### PROBLEM DESCRIPTION
The entries that follow need to be retyped verbatim.

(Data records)
*** Block opens ***
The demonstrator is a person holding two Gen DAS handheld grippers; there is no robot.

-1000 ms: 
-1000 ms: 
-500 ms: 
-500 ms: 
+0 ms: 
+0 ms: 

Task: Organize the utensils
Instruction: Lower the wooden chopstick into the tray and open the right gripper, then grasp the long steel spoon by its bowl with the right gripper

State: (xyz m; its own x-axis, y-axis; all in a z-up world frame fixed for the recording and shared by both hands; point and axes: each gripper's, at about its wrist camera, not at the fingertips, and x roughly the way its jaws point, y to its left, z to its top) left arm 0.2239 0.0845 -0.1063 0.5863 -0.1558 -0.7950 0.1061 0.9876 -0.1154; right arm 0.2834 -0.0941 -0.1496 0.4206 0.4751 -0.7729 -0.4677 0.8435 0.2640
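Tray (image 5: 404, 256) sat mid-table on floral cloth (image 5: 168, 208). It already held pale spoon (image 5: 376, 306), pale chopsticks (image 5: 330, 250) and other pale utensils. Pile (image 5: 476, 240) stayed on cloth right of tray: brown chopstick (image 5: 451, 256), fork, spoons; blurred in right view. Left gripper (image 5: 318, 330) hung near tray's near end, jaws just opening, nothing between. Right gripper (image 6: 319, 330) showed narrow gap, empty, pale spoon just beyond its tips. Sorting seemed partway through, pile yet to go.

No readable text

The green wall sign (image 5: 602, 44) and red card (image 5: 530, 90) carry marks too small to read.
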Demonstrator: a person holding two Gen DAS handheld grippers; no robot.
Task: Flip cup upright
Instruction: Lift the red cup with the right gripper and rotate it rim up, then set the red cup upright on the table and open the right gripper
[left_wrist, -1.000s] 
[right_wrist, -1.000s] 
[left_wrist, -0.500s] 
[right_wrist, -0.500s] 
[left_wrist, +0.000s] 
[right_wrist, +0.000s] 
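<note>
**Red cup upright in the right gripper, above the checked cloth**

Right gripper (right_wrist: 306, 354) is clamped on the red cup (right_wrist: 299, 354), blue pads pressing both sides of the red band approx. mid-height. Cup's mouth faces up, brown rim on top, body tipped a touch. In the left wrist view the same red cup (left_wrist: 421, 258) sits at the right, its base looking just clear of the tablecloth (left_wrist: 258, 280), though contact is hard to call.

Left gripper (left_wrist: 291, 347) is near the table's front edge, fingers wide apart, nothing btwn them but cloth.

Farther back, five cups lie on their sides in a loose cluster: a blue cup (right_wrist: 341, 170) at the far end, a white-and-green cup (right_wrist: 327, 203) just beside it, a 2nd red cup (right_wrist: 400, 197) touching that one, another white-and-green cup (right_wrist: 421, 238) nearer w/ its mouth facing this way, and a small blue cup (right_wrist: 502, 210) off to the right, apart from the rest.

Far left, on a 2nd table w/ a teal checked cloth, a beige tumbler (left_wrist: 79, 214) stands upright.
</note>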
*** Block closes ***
### SOLVED PROBLEM
The demonstrator is a person holding two Gen DAS handheld grippers; there is no robot.

-1000 ms: 
-1000 ms: 
-500 ms: 
-500 ms: 
+0 ms: 
+0 ms: 

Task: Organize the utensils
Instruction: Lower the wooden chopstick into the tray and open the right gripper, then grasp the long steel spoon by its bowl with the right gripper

State: (xyz m; its own x-axis, y-axis; all in a z-up world frame fixed for the recording and shared by both hands; point and axes: each gripper's, at about its wrist camera, not at the fingertips, and x roughly the way its jaws point, y to its left, z to its top) left arm 0.2239 0.0845 -0.1063 0.5863 -0.1558 -0.7950 0.1061 0.9876 -0.1154; right arm 0.2834 -0.0941 -0.1496 0.4206 0.4751 -0.7729 -0.4677 0.8435 0.2640
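Tray (image 5: 404, 256) sat mid-table on floral cloth (image 5: 168, 208). It already held pale spoon (image 5: 376, 306), pale chopsticks (image 5: 330, 250) and other pale utensils. Pile (image 5: 476, 240) stayed on cloth right of tray: brown chopstick (image 5: 451, 256), fork, spoons; blurred in right view. Left gripper (image 5: 318, 330) hung near tray's near end, jaws just opening, nothing between. Right gripper (image 6: 319, 330) showed narrow gap, empty, pale spoon just beyond its tips. Sorting seemed partway through, pile yet to go.

No readable text

The green wall sign (image 5: 602, 44) and red card (image 5: 530, 90) carry marks too small to read.
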Demonstrator: a person holding two Gen DAS handheld grippers; no robot.
Task: Flip cup upright
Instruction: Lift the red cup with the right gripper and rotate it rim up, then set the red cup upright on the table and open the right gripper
[left_wrist, -1.000s] 
[right_wrist, -1.000s] 
[left_wrist, -0.500s] 
[right_wrist, -0.500s] 
[left_wrist, +0.000s] 
[right_wrist, +0.000s] 
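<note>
**Red cup upright in the right gripper, above the checked cloth**

Right gripper (right_wrist: 306, 354) is clamped on the red cup (right_wrist: 299, 354), blue pads pressing both sides of the red band approx. mid-height. Cup's mouth faces up, brown rim on top, body tipped a touch. In the left wrist view the same red cup (left_wrist: 421, 258) sits at the right, its base looking just clear of the tablecloth (left_wrist: 258, 280), though contact is hard to call.

Left gripper (left_wrist: 291, 347) is near the table's front edge, fingers wide apart, nothing btwn them but cloth.

Farther back, five cups lie on their sides in a loose cluster: a blue cup (right_wrist: 341, 170) at the far end, a white-and-green cup (right_wrist: 327, 203) just beside it, a 2nd red cup (right_wrist: 400, 197) touching that one, another white-and-green cup (right_wrist: 421, 238) nearer w/ its mouth facing this way, and a small blue cup (right_wrist: 502, 210) off to the right, apart from the rest.

Far left, on a 2nd table w/ a teal checked cloth, a beige tumbler (left_wrist: 79, 214) stands upright.
</note>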

The exercise requires nothing more than what has been given.